Recently, I spent a full day debugging a feature that worked perfectly fine on my local machine (2 minutes response time) but was crawling at a shocking 25 minutes on the UAT environment.
I began with a common instinct — try an alternative logic that might be more efficient. But lesson learned: never try to fix something without understanding the root cause first.
Wasted a few hours there. Moving on.
After half a day of trial and error, we changed gears. This time, we were better prepared.
Checked logs — nothing broken.
But oddly, logs were delayed and sluggish.
Suspecting database slowness, we jumped into Oracle DB.
Sure enough, we spotted some queries running for over 20 minutes — stuck and chewing through something they shouldn’t.
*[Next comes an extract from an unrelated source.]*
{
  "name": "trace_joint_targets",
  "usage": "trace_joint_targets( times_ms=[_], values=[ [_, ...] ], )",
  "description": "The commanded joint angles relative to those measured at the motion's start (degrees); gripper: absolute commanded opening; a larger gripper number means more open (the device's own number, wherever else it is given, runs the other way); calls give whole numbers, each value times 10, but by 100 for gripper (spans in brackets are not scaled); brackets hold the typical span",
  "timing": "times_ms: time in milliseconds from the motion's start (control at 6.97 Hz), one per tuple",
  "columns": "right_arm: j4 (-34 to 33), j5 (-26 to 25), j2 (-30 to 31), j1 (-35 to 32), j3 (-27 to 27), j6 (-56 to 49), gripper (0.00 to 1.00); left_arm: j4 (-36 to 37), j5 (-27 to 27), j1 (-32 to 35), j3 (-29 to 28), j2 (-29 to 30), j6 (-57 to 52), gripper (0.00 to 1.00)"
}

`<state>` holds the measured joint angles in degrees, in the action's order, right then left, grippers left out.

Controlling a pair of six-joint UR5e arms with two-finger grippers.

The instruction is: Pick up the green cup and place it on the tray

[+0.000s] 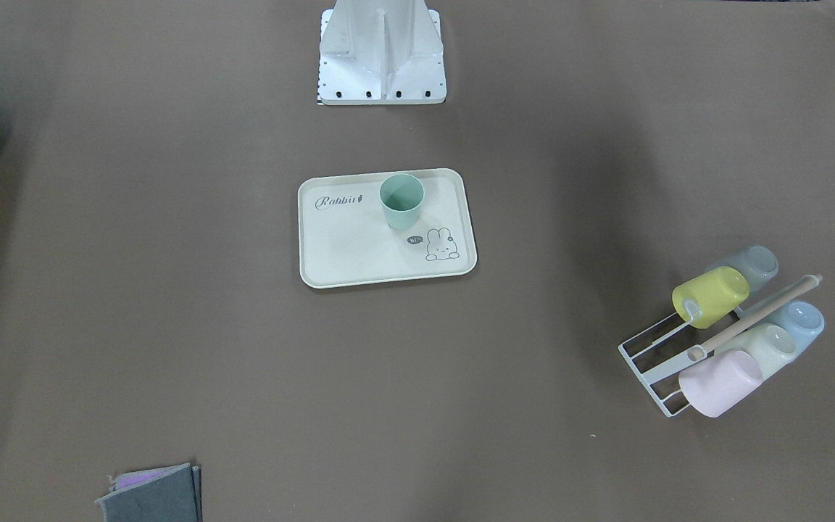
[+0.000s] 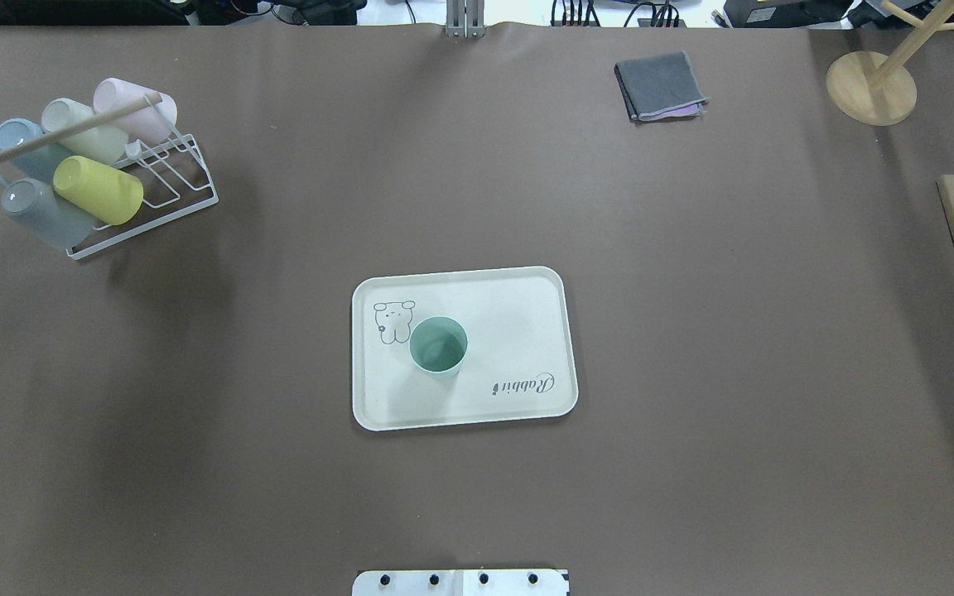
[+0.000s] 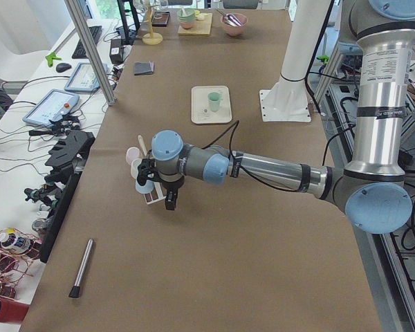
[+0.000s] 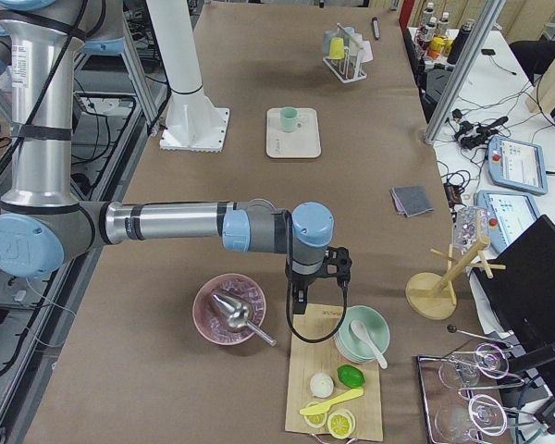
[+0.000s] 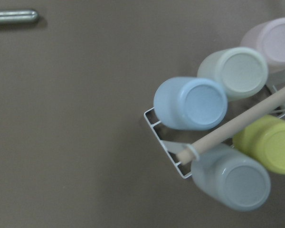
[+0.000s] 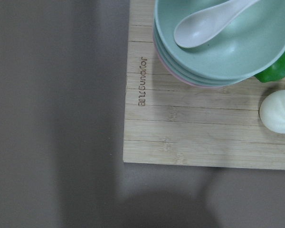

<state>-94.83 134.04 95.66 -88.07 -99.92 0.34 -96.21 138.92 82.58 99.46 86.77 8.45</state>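
The green cup (image 1: 401,201) stands upright on the cream tray (image 1: 359,254) with the "Rabbit" lettering, in the middle of the table. Both also show in the overhead view, cup (image 2: 438,346) and tray (image 2: 518,323). No gripper is near them. My left gripper (image 3: 160,199) hangs over the cup rack at the table's left end. My right gripper (image 4: 302,298) hangs over the wooden board at the right end. Both show only in side views, so I cannot tell whether they are open or shut. The wrist views show no fingers.
A white wire rack (image 2: 146,199) holds several cups lying on their sides, among them a yellow-green one (image 2: 98,189). A folded grey cloth (image 2: 659,85) and a wooden stand (image 2: 870,87) lie at the far side. The wooden board (image 6: 194,128) carries stacked bowls (image 6: 223,52).
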Motion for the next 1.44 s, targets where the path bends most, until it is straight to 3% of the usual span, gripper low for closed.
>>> trace_joint_targets(
  times_ms=[0, 144, 431, 861, 1005, 1292],
  values=[
    [0, -2, 0, 0, 2, -1, 100, 4, -3, 50, -19, -44, -75, 98],
    [0, -3, 0, 0, 3, -1, 100, 6, -3, 71, -25, -56, -126, 98],
    [0, -4, 1, 0, 3, -1, 100, 85, -22, 110, -31, -52, -187, 98],
    [-1, -4, 0, 0, 5, 4, 100, 195, -33, 116, -1, -25, -187, 98],
    [-1, -4, 0, 0, 5, 5, 100, 224, -60, 114, 9, -1, -188, 98],
    [-1, -4, 0, 0, 6, 5, 100, 223, -63, 115, 17, -11, -218, 98]
  ],
)
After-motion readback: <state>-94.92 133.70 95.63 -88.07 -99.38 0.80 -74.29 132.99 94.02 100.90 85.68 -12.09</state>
Pulled the execution plan of the offending query.
Boom 💥 — Full Table Scan.
That’s when the lightbulb went on.
We’re on a multi-tenant architecture. That means every query must include a tenant_id
in the join or filter conditions. Otherwise, Oracle gleefully scans everything across tenants.
And guess what?
Yep — that tiny tenant_id
condition was missing.
After adding the appropriate tenant condition in the join, the query’s execution time dropped from 25 minutes to 25 seconds.
🧠 Don't jump to alternatives before investigating the root cause.
🛠️ Logs can mislead — sometimes DB is the better mirror.
🧭 In multi-tenant systems, always enforce tenant scoping in queries.
📊 Query plans never lie. Trust them.
⏱️ Small changes in SQL can have massive performance implications.